CONCEPT

Jagged Intelligence

Andrej Karpathy’s adjective for the uneven capability profile of large language models—brilliant on some peaks, startlingly weak in adjacent valleys, with no smooth surface connecting them and no representative point from which a single test can tell you about the whole.

The intelligence of large language models is not uniform. It does not rise and fall together the way human competence tends to. A model can solve a problem that would stump a graduate student and then fail at a task a child would find trivial, sometimes within the same conversation. Andrej Karpathy calls this jagged intelligence, and the word does real work: it corrects two symmetrical errors people make when they encounter these systems. The first error extrapolates from the peaks—watching a model write an elegant essay and concluding that something approaching a mind is clearly present.

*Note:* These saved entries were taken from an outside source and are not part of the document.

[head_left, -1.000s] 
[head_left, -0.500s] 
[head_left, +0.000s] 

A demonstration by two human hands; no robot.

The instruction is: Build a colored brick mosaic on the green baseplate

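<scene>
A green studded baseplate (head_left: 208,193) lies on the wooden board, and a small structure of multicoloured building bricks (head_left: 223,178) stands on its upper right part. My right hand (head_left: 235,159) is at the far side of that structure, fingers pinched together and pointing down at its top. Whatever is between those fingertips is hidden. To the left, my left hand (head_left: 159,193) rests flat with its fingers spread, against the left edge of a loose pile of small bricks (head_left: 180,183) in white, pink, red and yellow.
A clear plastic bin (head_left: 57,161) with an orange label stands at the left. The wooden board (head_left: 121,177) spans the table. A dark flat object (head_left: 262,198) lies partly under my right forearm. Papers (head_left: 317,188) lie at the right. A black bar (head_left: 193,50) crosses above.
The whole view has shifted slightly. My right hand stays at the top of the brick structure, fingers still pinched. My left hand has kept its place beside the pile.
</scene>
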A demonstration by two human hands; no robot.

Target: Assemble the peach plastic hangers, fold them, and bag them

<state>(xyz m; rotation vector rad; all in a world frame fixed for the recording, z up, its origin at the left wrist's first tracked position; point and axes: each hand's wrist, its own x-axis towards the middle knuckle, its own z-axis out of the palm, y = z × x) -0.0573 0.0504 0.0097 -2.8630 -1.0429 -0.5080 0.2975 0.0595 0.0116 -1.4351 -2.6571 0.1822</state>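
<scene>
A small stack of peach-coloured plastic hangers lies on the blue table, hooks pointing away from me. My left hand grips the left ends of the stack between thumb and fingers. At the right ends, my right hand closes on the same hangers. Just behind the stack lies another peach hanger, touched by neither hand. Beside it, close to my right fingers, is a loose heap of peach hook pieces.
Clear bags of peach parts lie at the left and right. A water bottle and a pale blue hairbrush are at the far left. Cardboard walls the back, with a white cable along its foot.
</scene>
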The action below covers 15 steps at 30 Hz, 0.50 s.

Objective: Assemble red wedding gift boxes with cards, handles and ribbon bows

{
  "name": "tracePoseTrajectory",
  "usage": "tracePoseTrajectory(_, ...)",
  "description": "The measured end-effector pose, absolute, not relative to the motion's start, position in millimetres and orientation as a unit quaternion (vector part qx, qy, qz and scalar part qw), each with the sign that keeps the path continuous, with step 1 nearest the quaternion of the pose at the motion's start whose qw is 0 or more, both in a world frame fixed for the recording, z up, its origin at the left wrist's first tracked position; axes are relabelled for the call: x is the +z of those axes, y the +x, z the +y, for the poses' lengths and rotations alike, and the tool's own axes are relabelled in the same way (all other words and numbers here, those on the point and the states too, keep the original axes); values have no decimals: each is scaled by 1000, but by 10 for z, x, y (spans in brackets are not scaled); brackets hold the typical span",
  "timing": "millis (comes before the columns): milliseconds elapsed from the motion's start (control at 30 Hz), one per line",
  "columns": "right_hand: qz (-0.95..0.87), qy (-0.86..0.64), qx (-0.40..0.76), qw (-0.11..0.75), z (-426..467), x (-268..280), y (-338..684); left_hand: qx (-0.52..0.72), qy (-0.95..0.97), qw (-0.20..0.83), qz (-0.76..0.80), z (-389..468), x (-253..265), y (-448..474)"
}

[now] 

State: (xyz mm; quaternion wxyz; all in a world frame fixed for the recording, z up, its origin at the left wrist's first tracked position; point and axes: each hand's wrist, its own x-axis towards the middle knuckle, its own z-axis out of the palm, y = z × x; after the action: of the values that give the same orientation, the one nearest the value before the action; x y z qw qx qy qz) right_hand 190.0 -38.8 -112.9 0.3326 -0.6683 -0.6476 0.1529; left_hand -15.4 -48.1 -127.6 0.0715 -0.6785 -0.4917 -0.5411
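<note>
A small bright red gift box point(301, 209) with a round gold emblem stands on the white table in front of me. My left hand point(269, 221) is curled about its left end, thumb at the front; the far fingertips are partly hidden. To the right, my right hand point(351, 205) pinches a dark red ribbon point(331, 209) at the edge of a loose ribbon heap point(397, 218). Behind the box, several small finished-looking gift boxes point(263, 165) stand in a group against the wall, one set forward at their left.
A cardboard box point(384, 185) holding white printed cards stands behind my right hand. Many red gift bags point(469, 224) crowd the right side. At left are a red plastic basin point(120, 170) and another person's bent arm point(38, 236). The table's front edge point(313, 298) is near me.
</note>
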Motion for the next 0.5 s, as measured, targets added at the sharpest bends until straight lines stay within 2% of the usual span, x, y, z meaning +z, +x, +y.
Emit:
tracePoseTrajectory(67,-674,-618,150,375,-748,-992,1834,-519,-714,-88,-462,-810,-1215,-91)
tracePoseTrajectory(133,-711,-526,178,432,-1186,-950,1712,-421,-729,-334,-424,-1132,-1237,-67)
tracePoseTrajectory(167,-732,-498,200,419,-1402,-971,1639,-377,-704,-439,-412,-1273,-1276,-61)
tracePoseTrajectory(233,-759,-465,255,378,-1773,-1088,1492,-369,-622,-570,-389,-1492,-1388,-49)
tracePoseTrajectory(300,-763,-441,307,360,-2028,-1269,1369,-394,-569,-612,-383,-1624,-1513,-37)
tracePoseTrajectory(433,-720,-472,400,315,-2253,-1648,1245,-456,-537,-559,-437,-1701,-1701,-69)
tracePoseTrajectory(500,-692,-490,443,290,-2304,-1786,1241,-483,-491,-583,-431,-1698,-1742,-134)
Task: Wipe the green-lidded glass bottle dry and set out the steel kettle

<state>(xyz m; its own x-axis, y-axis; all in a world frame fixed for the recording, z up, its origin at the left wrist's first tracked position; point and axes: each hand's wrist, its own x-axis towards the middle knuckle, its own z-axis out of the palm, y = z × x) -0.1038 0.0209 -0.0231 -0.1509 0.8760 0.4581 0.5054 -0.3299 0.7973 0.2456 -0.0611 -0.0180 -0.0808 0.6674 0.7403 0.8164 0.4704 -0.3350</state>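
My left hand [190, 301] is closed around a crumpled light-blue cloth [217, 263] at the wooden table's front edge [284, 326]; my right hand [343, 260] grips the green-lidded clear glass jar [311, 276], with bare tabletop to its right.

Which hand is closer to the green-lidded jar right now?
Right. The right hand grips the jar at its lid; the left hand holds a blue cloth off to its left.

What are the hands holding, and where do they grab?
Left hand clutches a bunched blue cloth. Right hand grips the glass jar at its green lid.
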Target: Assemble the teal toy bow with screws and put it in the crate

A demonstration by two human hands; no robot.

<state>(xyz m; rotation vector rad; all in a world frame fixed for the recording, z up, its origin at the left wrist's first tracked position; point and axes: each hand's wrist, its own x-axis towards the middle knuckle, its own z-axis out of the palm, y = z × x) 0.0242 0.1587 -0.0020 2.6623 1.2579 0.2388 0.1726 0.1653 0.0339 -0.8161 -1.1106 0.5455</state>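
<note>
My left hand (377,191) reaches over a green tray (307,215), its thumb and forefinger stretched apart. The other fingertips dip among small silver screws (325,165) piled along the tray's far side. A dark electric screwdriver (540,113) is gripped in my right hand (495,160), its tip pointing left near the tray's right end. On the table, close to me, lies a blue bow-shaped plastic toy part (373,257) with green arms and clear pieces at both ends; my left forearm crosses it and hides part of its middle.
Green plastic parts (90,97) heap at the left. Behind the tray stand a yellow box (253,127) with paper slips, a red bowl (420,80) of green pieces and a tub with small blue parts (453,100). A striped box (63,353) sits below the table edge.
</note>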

The second extrapolates from the valleys—watching a model miscount letters in a word and concluding that the whole thing is a parlor trick. Both errors assume the intelligence is uniform, that a single sample tells you about the whole. Karpathy’s point is that neither the peaks nor the valleys are representative, because there is no representative point. The surface is jagged all the way down, and the only safe assumption is that somewhere just out of view it drops away. The concept connects directly to the Orange Pill cycle’s central concern: the fluency of a language model is seductive, and its confident wrongness is the signature hazard of the age—the decorrelation of fluency from authority that leaves users unable to tell, from surface alone, where the jagged surface is high and where it falls away.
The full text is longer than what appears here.